EXERCISE PROMPT:
Would you repeat each line below precisely as it stands?

EXERCISE DATA:
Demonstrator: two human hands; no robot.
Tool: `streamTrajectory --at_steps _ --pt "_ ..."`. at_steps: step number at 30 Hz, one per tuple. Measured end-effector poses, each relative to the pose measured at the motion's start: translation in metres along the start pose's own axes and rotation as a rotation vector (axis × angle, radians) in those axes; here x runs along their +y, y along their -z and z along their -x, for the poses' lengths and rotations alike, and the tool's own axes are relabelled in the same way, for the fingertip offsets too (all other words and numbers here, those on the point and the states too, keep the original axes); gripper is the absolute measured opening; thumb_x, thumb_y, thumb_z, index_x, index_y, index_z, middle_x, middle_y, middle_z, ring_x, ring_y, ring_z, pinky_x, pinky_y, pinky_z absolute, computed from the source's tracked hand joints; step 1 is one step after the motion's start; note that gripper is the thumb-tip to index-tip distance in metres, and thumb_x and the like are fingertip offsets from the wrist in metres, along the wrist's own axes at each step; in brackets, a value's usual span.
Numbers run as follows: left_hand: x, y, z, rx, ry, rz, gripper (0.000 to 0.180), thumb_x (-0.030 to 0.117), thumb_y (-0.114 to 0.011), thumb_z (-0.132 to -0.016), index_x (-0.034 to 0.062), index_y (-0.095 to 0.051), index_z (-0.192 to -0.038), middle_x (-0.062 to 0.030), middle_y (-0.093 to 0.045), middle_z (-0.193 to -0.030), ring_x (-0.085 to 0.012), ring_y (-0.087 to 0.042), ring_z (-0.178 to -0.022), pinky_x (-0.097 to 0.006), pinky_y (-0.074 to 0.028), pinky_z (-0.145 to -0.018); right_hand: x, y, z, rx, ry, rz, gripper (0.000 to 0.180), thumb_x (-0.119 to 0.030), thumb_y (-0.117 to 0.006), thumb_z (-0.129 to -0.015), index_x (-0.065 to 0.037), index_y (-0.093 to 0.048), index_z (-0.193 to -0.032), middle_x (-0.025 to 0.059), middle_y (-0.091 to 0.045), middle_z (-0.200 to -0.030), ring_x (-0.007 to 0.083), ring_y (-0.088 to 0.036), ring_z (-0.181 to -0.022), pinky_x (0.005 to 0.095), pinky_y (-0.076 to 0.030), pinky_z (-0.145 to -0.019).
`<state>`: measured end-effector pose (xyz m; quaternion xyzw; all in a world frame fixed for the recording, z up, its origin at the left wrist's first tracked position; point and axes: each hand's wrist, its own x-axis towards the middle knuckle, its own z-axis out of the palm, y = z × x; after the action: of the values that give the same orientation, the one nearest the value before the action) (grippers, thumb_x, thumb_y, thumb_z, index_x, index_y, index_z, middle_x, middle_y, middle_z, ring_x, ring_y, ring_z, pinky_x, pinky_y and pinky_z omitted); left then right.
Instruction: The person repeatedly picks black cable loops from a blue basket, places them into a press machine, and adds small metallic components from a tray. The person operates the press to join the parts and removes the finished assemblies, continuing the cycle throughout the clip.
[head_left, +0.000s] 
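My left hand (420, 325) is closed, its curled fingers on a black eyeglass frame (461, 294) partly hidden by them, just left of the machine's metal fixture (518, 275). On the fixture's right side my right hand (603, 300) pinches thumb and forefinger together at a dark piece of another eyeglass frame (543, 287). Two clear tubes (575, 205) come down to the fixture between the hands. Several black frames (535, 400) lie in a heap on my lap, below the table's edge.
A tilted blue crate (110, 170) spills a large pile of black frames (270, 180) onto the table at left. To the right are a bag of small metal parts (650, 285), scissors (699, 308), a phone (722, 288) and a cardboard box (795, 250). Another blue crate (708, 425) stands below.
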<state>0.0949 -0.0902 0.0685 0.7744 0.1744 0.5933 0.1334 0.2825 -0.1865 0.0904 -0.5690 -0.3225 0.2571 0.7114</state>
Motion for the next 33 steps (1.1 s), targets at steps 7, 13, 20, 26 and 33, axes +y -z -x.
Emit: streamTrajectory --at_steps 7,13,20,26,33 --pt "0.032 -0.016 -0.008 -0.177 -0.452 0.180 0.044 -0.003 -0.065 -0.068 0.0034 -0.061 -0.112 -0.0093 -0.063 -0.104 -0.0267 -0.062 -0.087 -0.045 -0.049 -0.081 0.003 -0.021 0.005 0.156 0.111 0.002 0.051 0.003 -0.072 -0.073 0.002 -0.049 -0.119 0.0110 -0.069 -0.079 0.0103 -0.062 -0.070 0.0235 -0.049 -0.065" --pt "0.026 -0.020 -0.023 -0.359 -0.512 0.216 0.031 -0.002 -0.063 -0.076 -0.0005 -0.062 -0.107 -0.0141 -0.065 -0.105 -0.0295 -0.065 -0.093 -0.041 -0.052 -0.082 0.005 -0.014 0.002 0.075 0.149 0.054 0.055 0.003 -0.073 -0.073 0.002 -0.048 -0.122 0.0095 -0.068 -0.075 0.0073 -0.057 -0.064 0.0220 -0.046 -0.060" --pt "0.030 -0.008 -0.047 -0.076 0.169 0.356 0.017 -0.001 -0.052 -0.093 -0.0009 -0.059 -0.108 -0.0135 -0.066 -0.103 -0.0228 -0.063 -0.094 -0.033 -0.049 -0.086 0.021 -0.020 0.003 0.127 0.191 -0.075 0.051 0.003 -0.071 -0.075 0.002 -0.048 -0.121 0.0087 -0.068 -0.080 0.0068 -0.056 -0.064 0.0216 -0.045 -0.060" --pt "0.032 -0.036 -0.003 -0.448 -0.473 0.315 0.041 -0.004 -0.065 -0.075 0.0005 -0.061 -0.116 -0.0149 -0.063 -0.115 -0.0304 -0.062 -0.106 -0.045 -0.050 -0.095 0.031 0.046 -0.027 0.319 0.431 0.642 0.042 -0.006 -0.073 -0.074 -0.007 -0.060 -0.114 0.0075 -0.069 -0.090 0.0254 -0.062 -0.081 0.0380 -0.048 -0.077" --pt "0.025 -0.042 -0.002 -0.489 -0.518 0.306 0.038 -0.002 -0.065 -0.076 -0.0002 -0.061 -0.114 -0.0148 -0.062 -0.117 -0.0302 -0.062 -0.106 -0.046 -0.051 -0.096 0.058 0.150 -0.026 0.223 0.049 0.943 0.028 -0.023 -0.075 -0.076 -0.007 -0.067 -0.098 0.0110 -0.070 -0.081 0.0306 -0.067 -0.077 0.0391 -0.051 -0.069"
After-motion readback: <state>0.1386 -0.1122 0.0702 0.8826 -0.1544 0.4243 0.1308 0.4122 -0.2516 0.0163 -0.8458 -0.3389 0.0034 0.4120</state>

FINISHED TASK:
Demonstrator: two human hands; no robot.
Tool: `streamTrajectory --at_steps _ --pt "_ ..."`. at_steps: step number at 30 Hz, one per tuple. Measured end-effector poses, each relative to the pose measured at the motion's start: translation in metres along the start pose's own axes and rotation as a rotation vector (axis × angle, radians) in those axes; here x runs along their +y, y along their -z and z along their -x, for the poses' lengths and rotations alike, and the tool's own axes are relabelled in the same way, for the fingertip offsets too (all other words and numbers here, those on the point and the states too, keep the original axes); gripper is the absolute measured opening; thumb_x, thumb_y, thumb_z, index_x, index_y, index_z, middle_x, middle_y, middle_z, ring_x, ring_y, ring_z, pinky_x, pinky_y, pinky_z absolute, computed from the source's tracked hand joints; step 1 is one step after the motion's start; note that gripper is the thumb-tip to index-tip distance in metres, and thumb_x and the like are fingertip offsets from the wrist in metres, along the wrist's own axes at each step; in brackets, a value's usual span.
Numbers run as follows: left_hand: x, y, z, rx, ry, rz, gripper (0.000 to 0.180), thumb_x (-0.030 to 0.117), thumb_y (-0.114 to 0.011), thumb_z (-0.132 to -0.016), index_x (-0.034 to 0.062), index_y (-0.095 to 0.051), index_z (-0.192 to -0.038), middle_x (-0.062 to 0.030), middle_y (-0.093 to 0.045), middle_z (-0.193 to -0.030), ring_x (-0.085 to 0.012), ring_y (-0.087 to 0.042), ring_z (-0.178 to -0.022), pinky_x (-0.097 to 0.006), pinky_y (-0.074 to 0.028), pinky_z (-0.145 to -0.018); right_hand: x, y, z, rx, ry, rz, gripper (0.000 to 0.180), thumb_x (-0.119 to 0.030), thumb_y (-0.117 to 0.006), thumb_z (-0.129 to -0.015), index_x (-0.065 to 0.037), index_y (-0.093 to 0.048), index_z (-0.193 to -0.032), middle_x (-0.025 to 0.059), middle_y (-0.091 to 0.045), middle_z (-0.200 to -0.030), ring_x (-0.007 to 0.083), ring_y (-0.088 to 0.036), ring_z (-0.181 to -0.022), pinky_x (0.005 to 0.095), pinky_y (-0.076 to 0.030), pinky_z (-0.145 to -0.019).
`<state>`: measured end-effector pose (xyz m; quaternion xyzw; all in a world frame fixed for the recording, z up, its origin at the left wrist's first tracked position; point and axes: each hand's wrist, its own x-axis towards the middle knuckle, its own z-axis out of the palm, y = z × x; after the action: of the values that give the same orientation, the one nearest the value before the action) (grippers, thumb_x, thumb_y, thumb_z, index_x, index_y, index_z, middle_x, middle_y, middle_z, ring_x, ring_y, ring_z, pinky_x, pinky_y and pinky_z omitted); left then right.
Instruction: The person repeatedly picks black cable loops from a blue basket, places them into a press machine, and adds small metallic components from a tray. The person operates the press to join the parts and removes the finished assemblies, continuing the cycle throughout the clip.
[head_left, +0.000s] 
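My left hand (420, 325) is closed, its curled fingers on a black eyeglass frame (461, 294) partly hidden by them, just left of the machine's metal fixture (518, 275). On the fixture's right side my right hand (603, 300) pinches thumb and forefinger together at a dark piece of another eyeglass frame (543, 287). Two clear tubes (575, 205) come down to the fixture between the hands. Several black frames (535, 400) lie in a heap on my lap, below the table's edge.
A tilted blue crate (110, 170) spills a large pile of black frames (270, 180) onto the table at left. To the right are a bag of small metal parts (650, 285), scissors (699, 308), a phone (722, 288) and a cardboard box (795, 250). Another blue crate (708, 425) stands below.
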<state>0.0949 -0.0902 0.0685 0.7744 0.1744 0.5933 0.1334 0.2825 -0.1865 0.0904 -0.5690 -0.3225 0.2571 0.7114</state>
Motion for the next 33 steps (1.1 s), targets at steps 7, 13, 20, 26 and 33, axes +y -z -x.
Emit: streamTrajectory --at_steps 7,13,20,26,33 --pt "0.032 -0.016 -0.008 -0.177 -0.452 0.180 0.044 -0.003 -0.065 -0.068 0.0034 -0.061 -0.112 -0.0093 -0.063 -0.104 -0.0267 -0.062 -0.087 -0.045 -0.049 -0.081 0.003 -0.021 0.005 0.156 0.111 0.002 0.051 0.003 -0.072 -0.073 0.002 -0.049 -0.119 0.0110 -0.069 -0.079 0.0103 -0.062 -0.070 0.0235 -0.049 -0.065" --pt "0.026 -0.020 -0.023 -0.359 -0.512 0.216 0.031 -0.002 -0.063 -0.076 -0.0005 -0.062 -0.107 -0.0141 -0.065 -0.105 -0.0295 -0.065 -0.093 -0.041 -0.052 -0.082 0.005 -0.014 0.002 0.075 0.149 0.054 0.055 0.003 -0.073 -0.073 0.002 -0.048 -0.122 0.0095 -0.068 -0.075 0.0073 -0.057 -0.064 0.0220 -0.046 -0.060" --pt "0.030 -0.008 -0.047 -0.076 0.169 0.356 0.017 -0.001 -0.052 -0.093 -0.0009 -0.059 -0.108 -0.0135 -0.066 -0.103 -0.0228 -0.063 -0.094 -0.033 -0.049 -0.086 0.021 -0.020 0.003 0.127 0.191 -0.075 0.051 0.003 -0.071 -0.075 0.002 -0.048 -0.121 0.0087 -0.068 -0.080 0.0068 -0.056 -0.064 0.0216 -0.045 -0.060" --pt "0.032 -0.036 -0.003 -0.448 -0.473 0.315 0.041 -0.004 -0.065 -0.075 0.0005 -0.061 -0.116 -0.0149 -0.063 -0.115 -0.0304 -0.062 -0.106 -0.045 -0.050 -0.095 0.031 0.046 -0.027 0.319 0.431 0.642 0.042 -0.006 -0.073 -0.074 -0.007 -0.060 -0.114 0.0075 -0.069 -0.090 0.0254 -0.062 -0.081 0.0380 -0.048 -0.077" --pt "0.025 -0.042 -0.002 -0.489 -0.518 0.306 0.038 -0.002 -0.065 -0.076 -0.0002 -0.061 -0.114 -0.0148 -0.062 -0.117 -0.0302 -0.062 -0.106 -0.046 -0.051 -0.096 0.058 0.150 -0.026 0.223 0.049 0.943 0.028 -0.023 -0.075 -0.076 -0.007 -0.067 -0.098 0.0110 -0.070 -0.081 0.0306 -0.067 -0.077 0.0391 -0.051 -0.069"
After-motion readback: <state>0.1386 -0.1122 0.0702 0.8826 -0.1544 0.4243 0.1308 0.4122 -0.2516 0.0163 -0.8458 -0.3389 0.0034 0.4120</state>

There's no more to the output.